=== Directions for this task ===
Every line below between the one holding "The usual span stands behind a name" and the one holding "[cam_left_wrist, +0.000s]", inclusive, should be copied exactly, and no other line.
**** Records for the exercise ****
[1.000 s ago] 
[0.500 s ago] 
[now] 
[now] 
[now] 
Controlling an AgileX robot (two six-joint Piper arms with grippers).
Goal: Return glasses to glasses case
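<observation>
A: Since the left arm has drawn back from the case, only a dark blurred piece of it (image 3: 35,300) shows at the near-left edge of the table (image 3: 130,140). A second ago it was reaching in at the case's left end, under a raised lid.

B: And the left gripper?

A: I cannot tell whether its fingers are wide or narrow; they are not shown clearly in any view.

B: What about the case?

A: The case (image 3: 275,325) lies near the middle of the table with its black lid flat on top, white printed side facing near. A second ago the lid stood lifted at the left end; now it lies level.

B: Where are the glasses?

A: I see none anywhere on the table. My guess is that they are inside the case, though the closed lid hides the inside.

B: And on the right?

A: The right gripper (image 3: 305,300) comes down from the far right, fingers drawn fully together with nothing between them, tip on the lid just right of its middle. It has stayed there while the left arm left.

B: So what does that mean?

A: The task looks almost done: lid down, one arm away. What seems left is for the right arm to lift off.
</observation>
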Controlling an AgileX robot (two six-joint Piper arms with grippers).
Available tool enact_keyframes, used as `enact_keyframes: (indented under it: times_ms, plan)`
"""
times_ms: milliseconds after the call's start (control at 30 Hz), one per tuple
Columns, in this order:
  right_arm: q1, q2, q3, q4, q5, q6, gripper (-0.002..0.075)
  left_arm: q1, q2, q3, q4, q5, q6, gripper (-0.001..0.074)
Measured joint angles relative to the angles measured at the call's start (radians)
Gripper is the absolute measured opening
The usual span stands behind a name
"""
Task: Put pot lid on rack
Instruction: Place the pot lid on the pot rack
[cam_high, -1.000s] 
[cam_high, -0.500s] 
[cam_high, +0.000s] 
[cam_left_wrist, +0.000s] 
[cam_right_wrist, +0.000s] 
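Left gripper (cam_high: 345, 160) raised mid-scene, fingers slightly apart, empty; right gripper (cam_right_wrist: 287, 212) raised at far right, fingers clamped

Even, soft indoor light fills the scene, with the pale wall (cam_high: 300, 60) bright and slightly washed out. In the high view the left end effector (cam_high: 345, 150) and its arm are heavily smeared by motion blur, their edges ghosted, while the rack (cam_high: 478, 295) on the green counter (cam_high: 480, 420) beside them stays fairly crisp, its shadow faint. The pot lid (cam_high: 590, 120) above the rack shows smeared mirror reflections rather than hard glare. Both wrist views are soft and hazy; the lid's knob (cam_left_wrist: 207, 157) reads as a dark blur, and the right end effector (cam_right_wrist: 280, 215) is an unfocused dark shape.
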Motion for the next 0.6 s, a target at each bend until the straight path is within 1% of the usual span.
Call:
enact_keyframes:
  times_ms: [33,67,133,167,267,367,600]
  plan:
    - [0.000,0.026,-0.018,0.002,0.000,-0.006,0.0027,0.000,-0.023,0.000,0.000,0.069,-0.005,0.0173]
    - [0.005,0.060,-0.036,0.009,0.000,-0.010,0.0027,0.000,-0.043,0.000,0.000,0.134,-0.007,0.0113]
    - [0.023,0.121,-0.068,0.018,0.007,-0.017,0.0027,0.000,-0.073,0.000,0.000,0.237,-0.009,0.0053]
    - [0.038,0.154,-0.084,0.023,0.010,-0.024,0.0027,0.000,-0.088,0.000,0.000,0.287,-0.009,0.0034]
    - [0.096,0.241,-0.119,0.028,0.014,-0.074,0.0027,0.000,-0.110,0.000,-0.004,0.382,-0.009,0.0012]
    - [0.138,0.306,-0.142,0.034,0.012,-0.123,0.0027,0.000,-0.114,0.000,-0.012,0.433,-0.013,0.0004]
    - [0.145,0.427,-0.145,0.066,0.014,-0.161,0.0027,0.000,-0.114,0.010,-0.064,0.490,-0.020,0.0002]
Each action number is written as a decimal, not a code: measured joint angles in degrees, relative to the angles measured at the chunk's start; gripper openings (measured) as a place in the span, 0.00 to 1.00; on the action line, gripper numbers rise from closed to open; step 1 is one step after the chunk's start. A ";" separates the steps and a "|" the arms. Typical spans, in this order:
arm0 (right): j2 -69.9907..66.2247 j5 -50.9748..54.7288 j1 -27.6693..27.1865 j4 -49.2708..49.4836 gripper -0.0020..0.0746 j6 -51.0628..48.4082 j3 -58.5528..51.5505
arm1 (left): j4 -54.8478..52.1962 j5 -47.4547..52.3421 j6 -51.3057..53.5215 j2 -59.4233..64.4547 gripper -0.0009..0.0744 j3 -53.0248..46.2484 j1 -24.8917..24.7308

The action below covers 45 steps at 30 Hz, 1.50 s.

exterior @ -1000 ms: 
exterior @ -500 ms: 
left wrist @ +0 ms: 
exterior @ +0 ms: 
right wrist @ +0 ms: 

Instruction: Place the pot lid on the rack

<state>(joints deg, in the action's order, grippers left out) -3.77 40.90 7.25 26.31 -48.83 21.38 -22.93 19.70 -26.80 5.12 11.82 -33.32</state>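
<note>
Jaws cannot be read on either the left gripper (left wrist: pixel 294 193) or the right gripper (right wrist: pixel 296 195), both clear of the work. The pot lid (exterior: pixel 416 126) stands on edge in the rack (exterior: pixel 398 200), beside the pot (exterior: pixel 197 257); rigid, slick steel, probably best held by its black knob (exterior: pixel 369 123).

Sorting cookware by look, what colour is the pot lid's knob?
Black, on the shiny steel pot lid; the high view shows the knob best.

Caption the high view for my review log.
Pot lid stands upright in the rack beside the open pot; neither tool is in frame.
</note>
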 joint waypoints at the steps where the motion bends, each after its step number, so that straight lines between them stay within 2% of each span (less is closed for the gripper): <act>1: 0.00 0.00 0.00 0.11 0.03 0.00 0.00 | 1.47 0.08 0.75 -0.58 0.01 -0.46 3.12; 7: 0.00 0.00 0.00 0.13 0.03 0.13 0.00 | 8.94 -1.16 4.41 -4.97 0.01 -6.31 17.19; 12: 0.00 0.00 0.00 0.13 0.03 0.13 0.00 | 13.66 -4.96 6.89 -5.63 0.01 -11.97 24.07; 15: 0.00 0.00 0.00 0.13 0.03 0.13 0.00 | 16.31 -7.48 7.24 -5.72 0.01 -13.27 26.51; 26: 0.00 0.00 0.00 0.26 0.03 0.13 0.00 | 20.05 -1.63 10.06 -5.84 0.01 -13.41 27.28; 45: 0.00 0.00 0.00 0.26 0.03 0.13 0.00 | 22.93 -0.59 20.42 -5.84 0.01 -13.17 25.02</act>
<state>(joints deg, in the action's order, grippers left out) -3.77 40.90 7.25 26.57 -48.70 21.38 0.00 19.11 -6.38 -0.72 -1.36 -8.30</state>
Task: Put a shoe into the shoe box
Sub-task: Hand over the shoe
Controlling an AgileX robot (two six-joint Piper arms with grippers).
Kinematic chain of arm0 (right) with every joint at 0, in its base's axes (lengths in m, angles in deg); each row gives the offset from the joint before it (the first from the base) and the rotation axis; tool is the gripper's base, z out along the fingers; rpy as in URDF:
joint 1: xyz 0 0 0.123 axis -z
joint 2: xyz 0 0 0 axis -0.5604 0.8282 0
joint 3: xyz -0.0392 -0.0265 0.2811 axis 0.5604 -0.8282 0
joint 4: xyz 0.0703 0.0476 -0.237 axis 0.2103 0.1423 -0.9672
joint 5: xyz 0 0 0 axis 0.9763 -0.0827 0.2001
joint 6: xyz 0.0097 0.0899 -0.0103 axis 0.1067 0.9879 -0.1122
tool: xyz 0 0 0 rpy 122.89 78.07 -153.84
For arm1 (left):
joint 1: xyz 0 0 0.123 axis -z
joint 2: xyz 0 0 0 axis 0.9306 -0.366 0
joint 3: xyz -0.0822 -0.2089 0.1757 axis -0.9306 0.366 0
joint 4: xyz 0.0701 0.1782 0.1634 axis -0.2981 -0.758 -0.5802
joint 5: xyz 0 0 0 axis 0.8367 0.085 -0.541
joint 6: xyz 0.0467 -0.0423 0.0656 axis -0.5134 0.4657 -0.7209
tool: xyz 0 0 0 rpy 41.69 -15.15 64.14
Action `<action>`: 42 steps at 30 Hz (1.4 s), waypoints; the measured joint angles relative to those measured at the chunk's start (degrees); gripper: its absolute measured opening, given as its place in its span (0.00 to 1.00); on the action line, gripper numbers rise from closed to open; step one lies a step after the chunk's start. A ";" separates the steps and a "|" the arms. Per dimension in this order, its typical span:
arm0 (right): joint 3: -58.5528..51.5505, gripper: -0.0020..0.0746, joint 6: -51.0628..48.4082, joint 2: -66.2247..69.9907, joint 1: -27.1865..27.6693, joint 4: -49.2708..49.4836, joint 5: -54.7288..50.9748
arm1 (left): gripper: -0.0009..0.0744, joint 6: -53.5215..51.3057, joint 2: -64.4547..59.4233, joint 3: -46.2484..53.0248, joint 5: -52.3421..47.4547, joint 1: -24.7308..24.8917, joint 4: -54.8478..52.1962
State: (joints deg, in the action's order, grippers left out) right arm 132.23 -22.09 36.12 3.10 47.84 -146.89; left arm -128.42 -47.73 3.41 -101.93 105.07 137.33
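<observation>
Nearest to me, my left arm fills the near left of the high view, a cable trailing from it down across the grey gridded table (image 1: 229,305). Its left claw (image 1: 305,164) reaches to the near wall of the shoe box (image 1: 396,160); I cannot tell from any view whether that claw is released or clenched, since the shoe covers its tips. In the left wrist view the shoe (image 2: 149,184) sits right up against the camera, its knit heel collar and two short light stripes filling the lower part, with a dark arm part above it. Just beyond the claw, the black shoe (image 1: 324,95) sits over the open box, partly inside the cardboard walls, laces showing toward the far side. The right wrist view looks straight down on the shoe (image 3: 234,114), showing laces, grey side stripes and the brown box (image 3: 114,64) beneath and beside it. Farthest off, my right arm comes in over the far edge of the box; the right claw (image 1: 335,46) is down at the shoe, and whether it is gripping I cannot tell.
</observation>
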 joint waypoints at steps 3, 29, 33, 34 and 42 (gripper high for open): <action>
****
=== Written answer ===
The usual span stands behind a name
"""
Task: Put pot lid on rack
Instruction: Place the pot lid on the pot rack
[cam_high, -1.000s] 
[cam_high, -0.500s] 
[cam_high, +0.000s] 
[cam_left_wrist, +0.000s] 

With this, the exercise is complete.